- Action item
An exact transcription of the entries is required, with none of the pictures carried over.

········

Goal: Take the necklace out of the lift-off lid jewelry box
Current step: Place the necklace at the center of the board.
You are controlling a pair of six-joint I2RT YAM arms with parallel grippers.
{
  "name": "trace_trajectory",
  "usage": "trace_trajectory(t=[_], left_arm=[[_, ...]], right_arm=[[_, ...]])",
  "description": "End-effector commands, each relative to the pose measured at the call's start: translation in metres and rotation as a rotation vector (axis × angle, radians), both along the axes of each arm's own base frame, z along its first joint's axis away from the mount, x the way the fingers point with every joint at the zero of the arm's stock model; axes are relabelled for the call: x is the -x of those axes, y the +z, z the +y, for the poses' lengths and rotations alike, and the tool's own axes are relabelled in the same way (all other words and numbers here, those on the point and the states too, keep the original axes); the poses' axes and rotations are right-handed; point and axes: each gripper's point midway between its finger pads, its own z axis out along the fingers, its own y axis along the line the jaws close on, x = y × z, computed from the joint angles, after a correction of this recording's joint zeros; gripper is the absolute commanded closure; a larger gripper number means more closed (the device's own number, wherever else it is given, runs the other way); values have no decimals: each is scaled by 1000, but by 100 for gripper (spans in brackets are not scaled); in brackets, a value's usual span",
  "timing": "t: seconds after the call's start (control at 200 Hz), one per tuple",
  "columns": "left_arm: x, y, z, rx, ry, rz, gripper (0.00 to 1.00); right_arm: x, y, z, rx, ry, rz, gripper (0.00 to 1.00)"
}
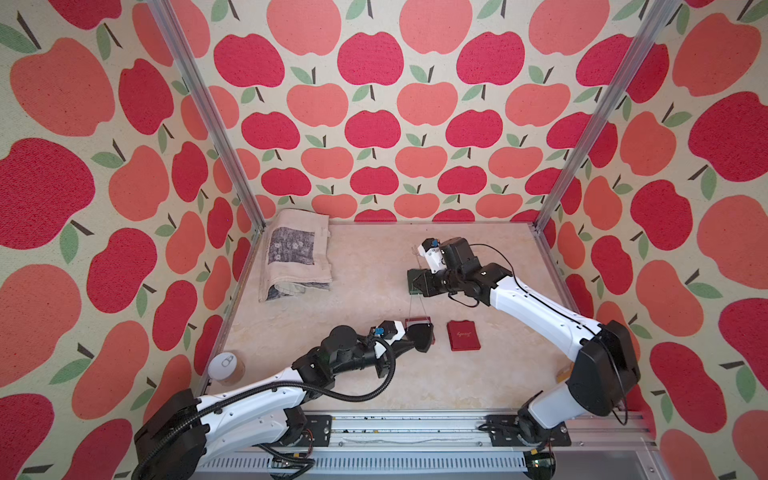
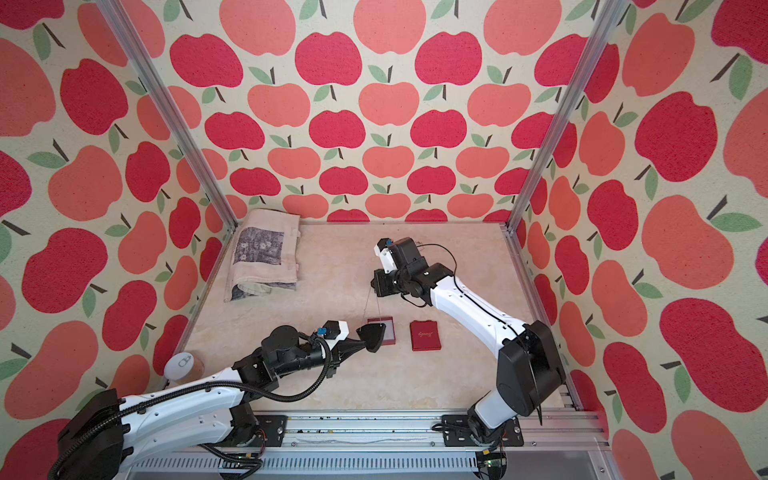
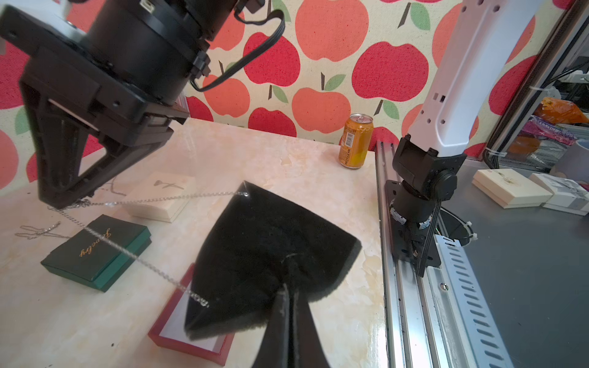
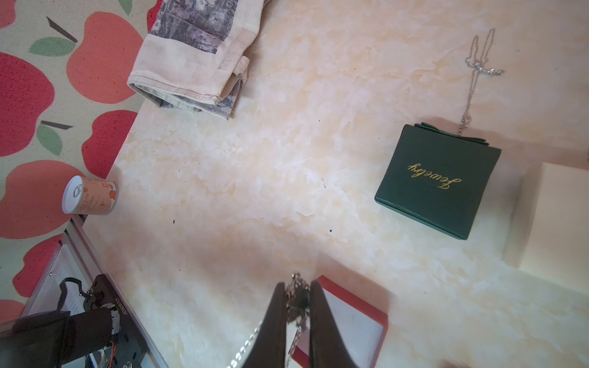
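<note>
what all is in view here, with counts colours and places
table: 1, cream marbled, under everything
red box: 1, red, open, under black pad
red lid: 1, red, beside the red box
black pad: 1, black, over the red box
necklace: 1, silver, strung from black pad to right gripper
green box: 1, dark green, closed, mid table
second necklace: 1, silver, beyond the green box
cream box: 1, cream, beside the green box
white-topped can: 1, tan, near edge by left arm
orange can: 1, orange, by right arm's base
cloth: 1, beige and grey, folded, far corner
left gripper: 1, black, shut on black pad
right gripper: 1, black, shut on necklace
</note>
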Motion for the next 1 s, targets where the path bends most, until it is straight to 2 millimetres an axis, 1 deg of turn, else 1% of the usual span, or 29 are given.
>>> trace_trajectory(t=[0.0, 0.105, 0.225, 0.235, 0.25, 0.415, 0.495, 0.63, 0.73, 0.83, 0.996], left_arm=[[6, 0, 5, 2, -12, -24, 100], [9, 3, 8, 14, -13, -30, 100], [10, 11, 11, 34, -5, -43, 100], [11, 1, 13, 17, -3, -31, 100], [11, -2, 14, 15, -2, -29, 100], [8, -1, 20, 17, 36, -37, 100], [-1, -3, 26, 4, 101, -35, 100], [-36, -11, 50, -27, 344, -15, 100], [-55, -19, 70, -49, 484, 32, 100], [-69, -27, 88, -68, 603, 84, 100], [-80, -38, 114, -92, 742, 140, 100]], right_arm=[[-12, 2, 1, 18, 1, -18, 86], [-18, 2, 5, 13, 3, -17, 86], [-26, 2, 11, 3, 7, -17, 86], [-27, 2, 12, 4, 8, -16, 86], [-27, 2, 13, 2, 10, -16, 86], [-36, 2, 21, -9, 20, -12, 86], [-40, 3, 25, -10, 26, -16, 86], [-50, 4, 30, -7, 35, -20, 86], [-61, 6, 34, -1, 39, -29, 86], [-73, 7, 38, 7, 40, -36, 86], [-86, 8, 47, 11, 51, -41, 86]])
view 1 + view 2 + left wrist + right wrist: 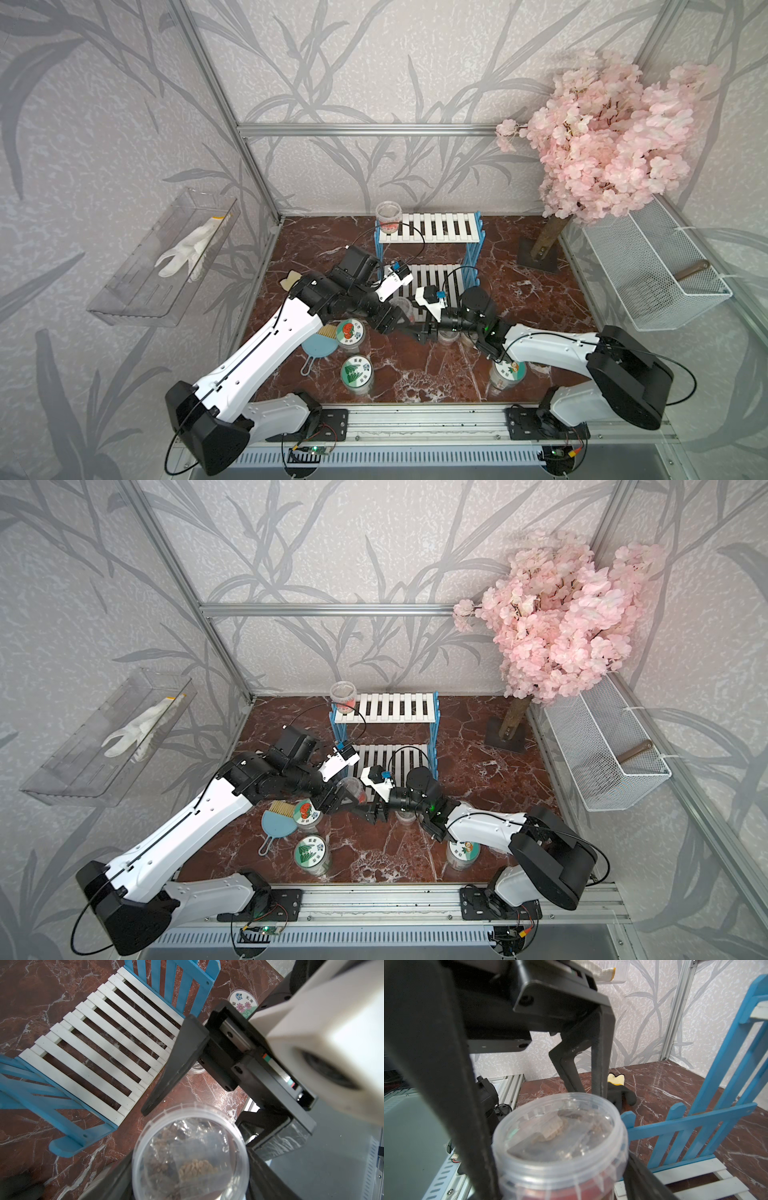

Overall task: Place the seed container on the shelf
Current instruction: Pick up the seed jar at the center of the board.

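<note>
Seed container (190,1147), clear — seeds inside, held by left end effector (191,1180)

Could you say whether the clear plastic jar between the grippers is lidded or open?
Open: the clear plastic jar shows a bare threaded rim, seeds visible inside.

Counting now: one shelf (432,226), two tiers. Two lidless jars (388,215) and (401,306). At least four print-lidded jars (350,331), (356,371), (507,370), (244,1004); hidden ones uncounted. Two gloves (183,253) and (623,1093). One dustpan (318,345), one brush (328,330), one clear tray (137,299), one mesh basket (623,257), one blossom tree (602,137).
</note>
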`<state>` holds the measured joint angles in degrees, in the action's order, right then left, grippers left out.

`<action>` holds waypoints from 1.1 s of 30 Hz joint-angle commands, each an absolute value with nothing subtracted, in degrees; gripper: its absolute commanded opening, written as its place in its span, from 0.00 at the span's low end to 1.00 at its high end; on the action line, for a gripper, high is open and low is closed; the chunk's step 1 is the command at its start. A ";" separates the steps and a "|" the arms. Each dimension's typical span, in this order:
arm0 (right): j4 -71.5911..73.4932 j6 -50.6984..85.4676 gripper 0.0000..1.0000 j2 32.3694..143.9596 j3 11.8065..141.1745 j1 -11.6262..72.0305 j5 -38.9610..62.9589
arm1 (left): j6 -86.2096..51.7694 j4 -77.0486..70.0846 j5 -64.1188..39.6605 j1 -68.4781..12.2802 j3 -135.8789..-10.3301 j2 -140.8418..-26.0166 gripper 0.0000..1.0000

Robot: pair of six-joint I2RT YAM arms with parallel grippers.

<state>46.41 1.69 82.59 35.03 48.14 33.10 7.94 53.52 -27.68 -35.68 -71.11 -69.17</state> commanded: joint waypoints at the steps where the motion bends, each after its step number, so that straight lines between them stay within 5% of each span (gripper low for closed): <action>1: 45.59 1.79 0.78 82.35 37.48 48.57 33.31 | 8.44 55.29 -27.21 -35.64 -72.69 -69.52 0.76; 33: 55.45 7.69 0.65 83.19 32.70 48.87 28.87 | -4.48 44.58 -20.31 -34.11 -67.04 -64.01 1.00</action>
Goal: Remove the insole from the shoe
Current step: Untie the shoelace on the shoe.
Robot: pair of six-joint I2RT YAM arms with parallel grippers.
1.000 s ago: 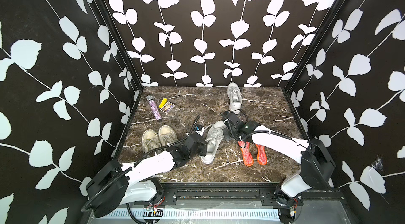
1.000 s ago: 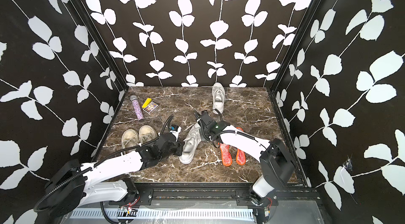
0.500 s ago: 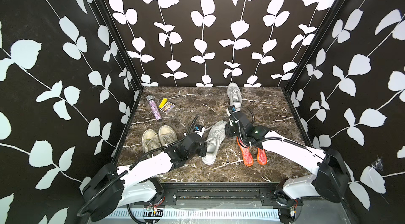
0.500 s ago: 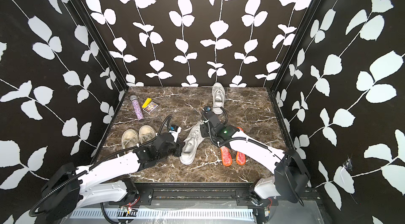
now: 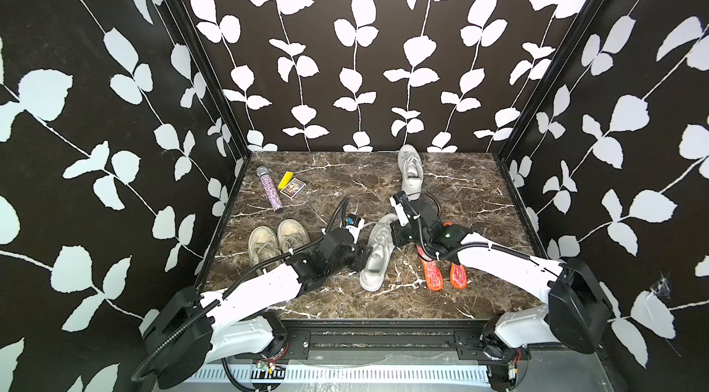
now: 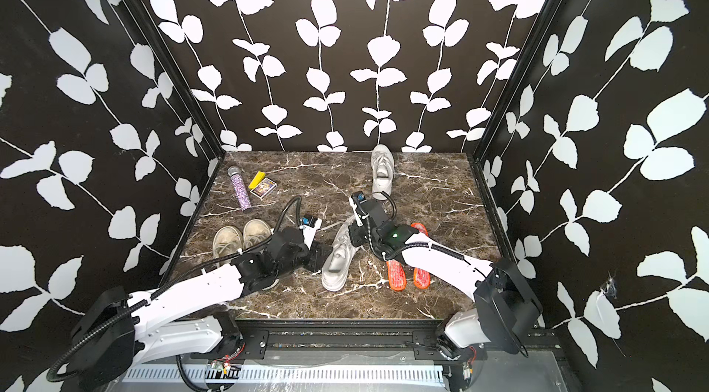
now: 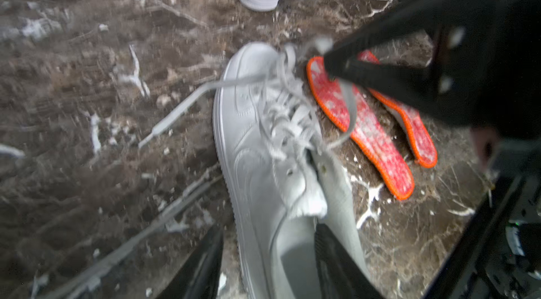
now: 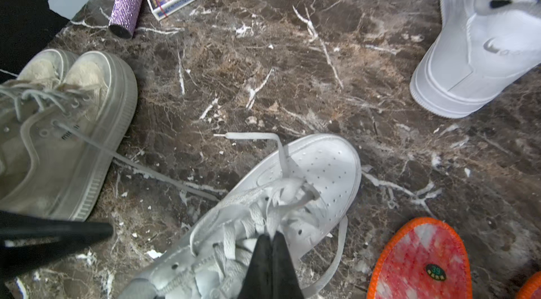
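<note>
A white sneaker lies mid-table, laces loose. Two red insoles with orange rims lie flat on the marble just right of it, outside the shoe. My left gripper is open at the heel. One finger is inside the shoe's opening and the other is outside its side wall. The right gripper hangs over the laces, shut on a lace of the shoe. The inside of the shoe looks grey.
A second white sneaker stands at the back. A beige pair sits at the left beside my left arm. A purple glitter tube, a card box and a yellow piece lie back left. Patterned walls enclose three sides.
My left gripper has opened at the shoe's heel. The right arm shifted a little, its gripper staying shut over the laces.
</note>
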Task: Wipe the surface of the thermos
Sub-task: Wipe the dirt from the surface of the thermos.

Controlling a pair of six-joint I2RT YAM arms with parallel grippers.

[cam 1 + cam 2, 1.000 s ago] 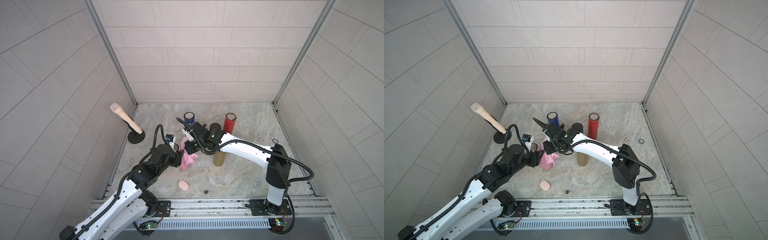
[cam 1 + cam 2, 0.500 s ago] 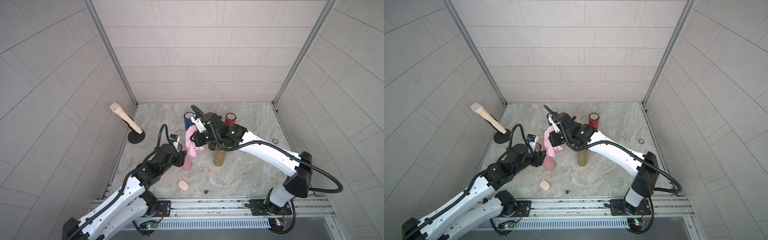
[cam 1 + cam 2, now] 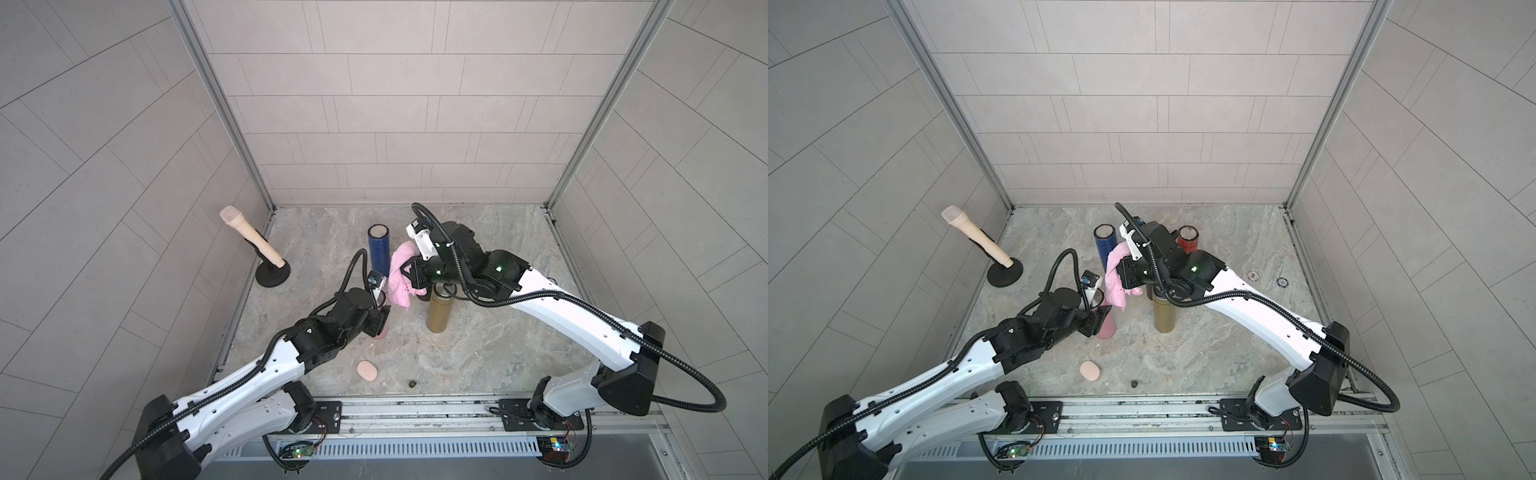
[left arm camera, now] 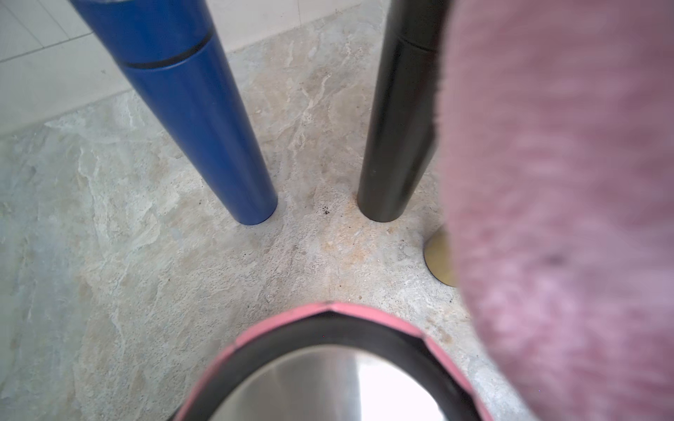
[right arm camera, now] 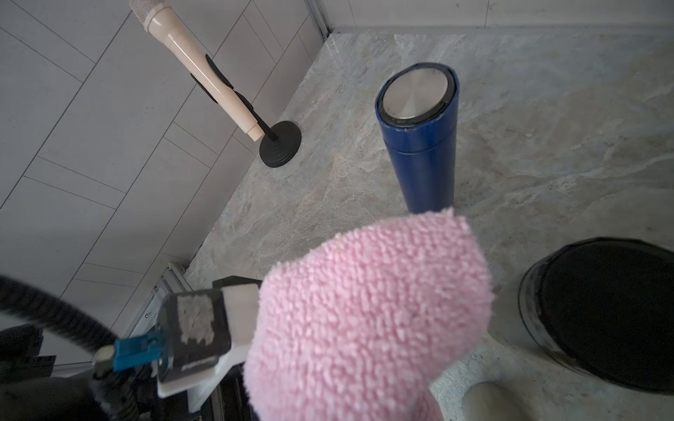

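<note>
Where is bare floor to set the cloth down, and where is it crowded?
Free: between the microphone stand and the blue thermos; the back right corner, beyond the red thermos; the front, between the beige pad and the gold thermos. Crowded: the middle, around the pink thermos and cloth.

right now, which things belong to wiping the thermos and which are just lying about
Job: slim pink thermos, in left gripper; fluffy pink cloth, in right gripper.
Lying about: blue thermos; black thermos; gold thermos; red thermos; beige microphone on stand; peach oval pad.
</note>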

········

- Exercise result
Goal: Take the necklace out of the lift-off lid jewelry box
Current step: Place the necklace at the center of the board.
You are controlling a pair of six-joint I2RT YAM arms with parallel grippers.
{
  "name": "trace_trajectory",
  "usage": "trace_trajectory(t=[_], left_arm=[[_, ...]], right_arm=[[_, ...]])",
  "description": "End-effector commands, each relative to the pose measured at the call's start: translation in metres and rotation as a rotation vector (axis × angle, radians), both along the axes of each arm's own base frame, z along its first joint's axis away from the mount, x the way the fingers point with every joint at the zero of the arm's stock model; axes are relabelled for the call: x is the -x of those axes, y the +z, z the +y, for the poses' lengths and rotations alike, and the tool's own axes are relabelled in the same way (all other words and numbers here, those on the point and the states too, keep the original axes); the poses' axes and rotations are right-handed; point and axes: each gripper's point midway between its finger pads, its own z axis out along the fingers, its own y axis along the line the jaws close on, x = y × z, computed from the joint angles, after a correction of this recording's joint zeros; gripper is the absolute commanded closure; a larger gripper number means more closed (the device's own number, wherever else it is given, runs the other way); values have no decimals: each is scaled by 1000, but by 100 for gripper (spans in brackets are not scaled); in brackets, a value's usual span",
  "timing": "t: seconds after the call's start (control at 200 Hz), one per tuple",
  "columns": "left_arm: x, y, z, rx, ry, rz, gripper (0.00 to 1.00); right_arm: x, y, z, rx, ry, rz, gripper (0.00 to 1.00)"
}
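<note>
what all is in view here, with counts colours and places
table: 1, cream marbled, under everything
red box: 1, red, open, under black pad
red lid: 1, red, beside the red box
black pad: 1, black, over the red box
necklace: 1, silver, strung from black pad to right gripper
green box: 1, dark green, closed, mid table
second necklace: 1, silver, beyond the green box
cream box: 1, cream, beside the green box
white-topped can: 1, tan, near edge by left arm
orange can: 1, orange, by right arm's base
cloth: 1, beige and grey, folded, far corner
left gripper: 1, black, shut on black pad
right gripper: 1, black, shut on necklace
</note>
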Motion for the next 1 s, targets where the path bends most, until it is straight to 2 millimetres an axis, 1 deg of turn, else 1% of the usual span, or 29 are given.
>>> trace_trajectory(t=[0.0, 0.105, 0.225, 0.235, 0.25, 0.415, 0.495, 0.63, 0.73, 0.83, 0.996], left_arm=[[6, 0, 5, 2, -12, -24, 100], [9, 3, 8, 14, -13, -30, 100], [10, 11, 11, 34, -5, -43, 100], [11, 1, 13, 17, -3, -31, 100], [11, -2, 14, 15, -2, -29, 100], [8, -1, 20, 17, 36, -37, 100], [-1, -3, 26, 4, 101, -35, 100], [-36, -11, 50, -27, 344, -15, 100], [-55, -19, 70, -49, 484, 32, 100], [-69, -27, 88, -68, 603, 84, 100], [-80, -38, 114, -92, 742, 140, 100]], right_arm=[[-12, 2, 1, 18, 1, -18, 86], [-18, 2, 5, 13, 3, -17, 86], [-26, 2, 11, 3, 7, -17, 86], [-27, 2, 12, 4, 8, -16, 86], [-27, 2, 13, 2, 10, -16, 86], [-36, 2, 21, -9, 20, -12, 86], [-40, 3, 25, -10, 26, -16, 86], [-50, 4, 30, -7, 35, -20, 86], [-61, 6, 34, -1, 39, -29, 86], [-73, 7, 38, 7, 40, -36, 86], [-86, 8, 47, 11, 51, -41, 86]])
view 1 + view 2 + left wrist + right wrist: 

Overall task: Place the seed container on the shelf
Current instruction: Pick up the seed jar at the center of the board.

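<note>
Seed container (190,1147), clear — seeds inside, held by left end effector (191,1180)

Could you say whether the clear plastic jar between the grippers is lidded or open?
Open: the clear plastic jar shows a bare threaded rim, seeds visible inside.

Counting now: one shelf (432,226), two tiers. Two lidless jars (388,215) and (401,306). At least four print-lidded jars (350,331), (356,371), (507,370), (244,1004); hidden ones uncounted. Two gloves (183,253) and (623,1093). One dustpan (318,345), one brush (328,330), one clear tray (137,299), one mesh basket (623,257), one blossom tree (602,137).
</note>
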`<state>` holds the measured joint angles in degrees, in the action's order, right then left, grippers left out.

`<action>` holds waypoints from 1.1 s of 30 Hz joint-angle commands, each an absolute value with nothing subtracted, in degrees; gripper: its absolute commanded opening, written as its place in its span, from 0.00 at the span's low end to 1.00 at its high end; on the action line, for a gripper, high is open and low is closed; the chunk's step 1 is the command at its start. A ";" separates the steps and a "|" the arms. Each dimension's typical span, in this order:
arm0 (right): j4 -71.5911..73.4932 j6 -50.6984..85.4676 gripper 0.0000..1.0000 j2 32.3694..143.9596 j3 11.8065..141.1745 j1 -11.6262..72.0305 j5 -38.9610..62.9589
arm1 (left): j6 -86.2096..51.7694 j4 -77.0486..70.0846 j5 -64.1188..39.6605 j1 -68.4781..12.2802 j3 -135.8789..-10.3301 j2 -140.8418..-26.0166 gripper 0.0000..1.0000

Robot: pair of six-joint I2RT YAM arms with parallel grippers.

<state>46.41 1.69 82.59 35.03 48.14 33.10 7.94 53.52 -27.68 -35.68 -71.11 -69.17</state> commanded: joint waypoints at the steps where the motion bends, each after its step number, so that straight lines between them stay within 5% of each span (gripper low for closed): <action>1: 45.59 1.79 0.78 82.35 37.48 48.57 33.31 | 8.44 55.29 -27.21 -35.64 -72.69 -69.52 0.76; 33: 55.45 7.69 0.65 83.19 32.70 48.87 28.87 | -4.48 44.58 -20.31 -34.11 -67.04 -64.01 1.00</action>
Goal: Remove the insole from the shoe
Current step: Untie the shoelace on the shoe.
Robot: pair of six-joint I2RT YAM arms with parallel grippers.
1.000 s ago: 
1.000 s ago: 
0.500 s ago: 
0.500 s ago: 
now: 
now: 
now: 
now: 
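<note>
A white sneaker lies mid-table, laces loose. Two red insoles with orange rims lie flat on the marble just right of it, outside the shoe. My left gripper is open at the heel. One finger is inside the shoe's opening and the other is outside its side wall. The right gripper hangs over the laces, shut on a lace of the shoe. The inside of the shoe looks grey.
A second white sneaker stands at the back. A beige pair sits at the left beside my left arm. A purple glitter tube, a card box and a yellow piece lie back left. Patterned walls enclose three sides.
My left gripper has opened at the shoe's heel. The right arm shifted a little, its gripper staying shut over the laces.
</note>
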Task: Wipe the surface of the thermos
Sub-task: Wipe the dirt from the surface of the thermos.

Controlling a pair of six-joint I2RT YAM arms with parallel grippers.

[cam 1 + cam 2, 1.000 s ago] 
[cam 1 + cam 2, 0.500 s ago] 
[cam 1 + cam 2, now] 
[left arm camera, now] 
[right arm camera, now] 

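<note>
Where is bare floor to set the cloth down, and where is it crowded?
Free: between the microphone stand and the blue thermos; the back right corner, beyond the red thermos; the front, between the beige pad and the gold thermos. Crowded: the middle, around the pink thermos and cloth.

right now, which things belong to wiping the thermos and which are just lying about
Job: slim pink thermos, in left gripper; fluffy pink cloth, in right gripper.
Lying about: blue thermos; black thermos; gold thermos; red thermos; beige microphone on stand; peach oval pad.
</note>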

Output for this exercise is now complete.